General Ratko Mladic, the former Serbian military commander accused of genocide in the bloodiest war fought in Europe since World War II, was arrested Thursday after more than 15 years in hiding, Serbia's president announced.
General Mladic was the highest-ranking war crimes suspect still at large from the Yugoslav wars of the 1990s.
He was detained in Serbia following an investigation that took about three years, Serbian President Boris Tadic said in a dramatic and hastily announced news conference in Belgrade.
He refused to give more details about the operation.
Genral Mladic, 69, is wanted on charges of genocide, extermination and murder, among others, by the International Criminal Tribunal for the former Yugoslavia.
The tribunal accuses him of "direct involvement in the genocide committed after the fall of Srebrenica in July 1995," and the killing of "close to 8,000 men and boys following the fall of this enclave."
The tribunal called the five-day massacre of the Muslim men and boys "the triumph of evil."
The systematic slaughter is thought to be the largest individual mass killing in Europe since the Holocaust.
"Ethnic cleansing,"
General Mladic is charged with "ethnic cleansing," widespread killing, forcible deportations, torture, forced labor, and physical, psychological and sexual violence against Bosnian Muslims in Srebrenica and many other parts of Bosnia between 1992 and 1995.
But he remains a hero to some of his former soldiers, said David Owen, a former European Union envoy to Yugoslavia, suggesting that his supporters had sheltered him in Serbia.
Serbia, once a part of multi-ethnic Yugoslavia, continues to probe "who aided and abetted Mladic... and those people will face justice," President Tadic said.
"All war criminals must face justice," he added.
The president said the arrest will help the process of reconciliation throughout the Balkans.
It should also pave the way for Serbia's entry to the European Union.
"This is an incredibly important day for Serbia," said James Ker-Lindsay, a senior research fellow at the London School of Economics and Political Science.
"Ratko Mladic was the person to get hold of. This totally transforms Serbian prospects for getting into the European Union," Presdint Tadic stated.
Croatian newspaper Jutarnji List was the first to report the arrest of General Mladic, saying that police were doing DNA tests on a suspect to determine if he was the notorious former commander.
General Mladic had been on the run since the war in Bosnia and Herzegovina ended in 1995.
'Village stake-out'
Gen Mladic is due to appear before a Serbian judge later on Thursday.
He was seized in the province of Vojvodina in the early hours of Thursday, Serbian Justice Minister Slobodan Homan told the BBC.
Serbian security sources report that three special units had descended on a house in the village of Lazarevo, about 50 miles north of Belgrade.
The house was owned by a relative of Gen Mladic and had been under surveillance for the past two weeks, one of the sources added.
General Mladic was reportedly using the assumed name Milorad Komodic.

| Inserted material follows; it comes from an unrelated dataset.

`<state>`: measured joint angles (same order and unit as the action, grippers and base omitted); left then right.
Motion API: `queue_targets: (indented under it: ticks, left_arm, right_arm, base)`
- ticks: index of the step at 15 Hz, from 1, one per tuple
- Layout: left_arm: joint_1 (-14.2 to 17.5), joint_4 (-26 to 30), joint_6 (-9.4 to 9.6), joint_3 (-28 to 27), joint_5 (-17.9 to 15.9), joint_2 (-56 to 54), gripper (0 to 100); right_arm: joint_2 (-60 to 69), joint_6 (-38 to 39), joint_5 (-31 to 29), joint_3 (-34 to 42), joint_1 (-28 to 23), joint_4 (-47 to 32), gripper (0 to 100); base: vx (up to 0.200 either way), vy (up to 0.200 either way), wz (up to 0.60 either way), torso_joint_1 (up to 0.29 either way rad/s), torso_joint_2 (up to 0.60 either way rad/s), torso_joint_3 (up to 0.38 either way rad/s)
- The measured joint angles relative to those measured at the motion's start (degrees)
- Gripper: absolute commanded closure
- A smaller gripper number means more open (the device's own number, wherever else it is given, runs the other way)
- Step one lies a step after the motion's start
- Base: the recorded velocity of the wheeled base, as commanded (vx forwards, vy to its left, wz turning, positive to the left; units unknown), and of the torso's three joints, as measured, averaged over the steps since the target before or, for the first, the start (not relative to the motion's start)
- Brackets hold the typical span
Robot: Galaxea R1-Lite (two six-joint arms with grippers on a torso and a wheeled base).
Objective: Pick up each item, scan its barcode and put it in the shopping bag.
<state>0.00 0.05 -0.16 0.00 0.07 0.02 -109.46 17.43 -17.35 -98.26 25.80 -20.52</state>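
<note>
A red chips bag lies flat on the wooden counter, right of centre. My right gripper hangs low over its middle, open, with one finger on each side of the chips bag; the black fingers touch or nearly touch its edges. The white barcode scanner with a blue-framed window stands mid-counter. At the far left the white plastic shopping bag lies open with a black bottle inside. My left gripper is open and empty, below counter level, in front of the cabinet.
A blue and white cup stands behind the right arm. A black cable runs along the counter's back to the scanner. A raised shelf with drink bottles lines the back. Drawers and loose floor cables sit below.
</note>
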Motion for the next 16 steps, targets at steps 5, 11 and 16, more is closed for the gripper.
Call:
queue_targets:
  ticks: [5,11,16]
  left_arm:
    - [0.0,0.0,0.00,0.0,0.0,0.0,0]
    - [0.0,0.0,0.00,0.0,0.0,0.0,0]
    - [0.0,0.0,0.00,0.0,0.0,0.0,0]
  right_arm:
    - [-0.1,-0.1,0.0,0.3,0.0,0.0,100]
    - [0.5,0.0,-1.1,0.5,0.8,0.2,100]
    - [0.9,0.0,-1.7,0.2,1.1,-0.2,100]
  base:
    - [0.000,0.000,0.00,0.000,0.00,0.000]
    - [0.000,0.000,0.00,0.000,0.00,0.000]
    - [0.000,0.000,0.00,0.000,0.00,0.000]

He was the last remaining suspect at large from a triumvirate of Serbian leaders accused of genocide against Muslims and Croats as the three populations fought a brutal war over Yugoslav territory.
Former Yugoslav President Slobodan Milosevic was toppled in 2000 and sent to face charges in The Hague. He died in 2006 while the trial was still going on.
Bosnian Serb leader Radovan Karadzic was arrested in July 2008 and is now on trial in The Hague.
Karadzic was removed from power under the Dayton Peace accords that ended three years of brutal fighting.
He went into hiding, grew a full white beard and long hair, and was working in an alternative medicine clinic in Belgrade, right under the noses of authorities, when he was captured.
Karadzic has insisted on defending himself at The Hague.
Prosecutors accuse him of deliberately obstructing the trial with delaying tactics, and judges have threatened to impose a defense lawyer on him if he does not cooperate.
The 1992-1995 Bosnian war was the longest of the conflicts spawned by the breakup of Yugoslavia in the early 1990s.
Backed by the government of Milosevic, Bosnian Serb forces seized control of more than half the country and launched a campaign against the Muslim and Croat populations.
The United Nations declared Srebrenica to be a safe haven, and tens of thousands of Bosnian Muslims flooded in, expecting protection.
But a small contingent of Dutch United Nations soldiers, lightly armed and aware no reinforcements were coming, stood aside and allowed General Mladic's troops to overrun Srebrenica, leading to the slaughter.
NATO intervened in the conflict, bombing Bosnian Serb military positions. The United States brought the leaders of the warring factions to an agreement in Dayton, Ohio, in 1995, bringing the violence to an end.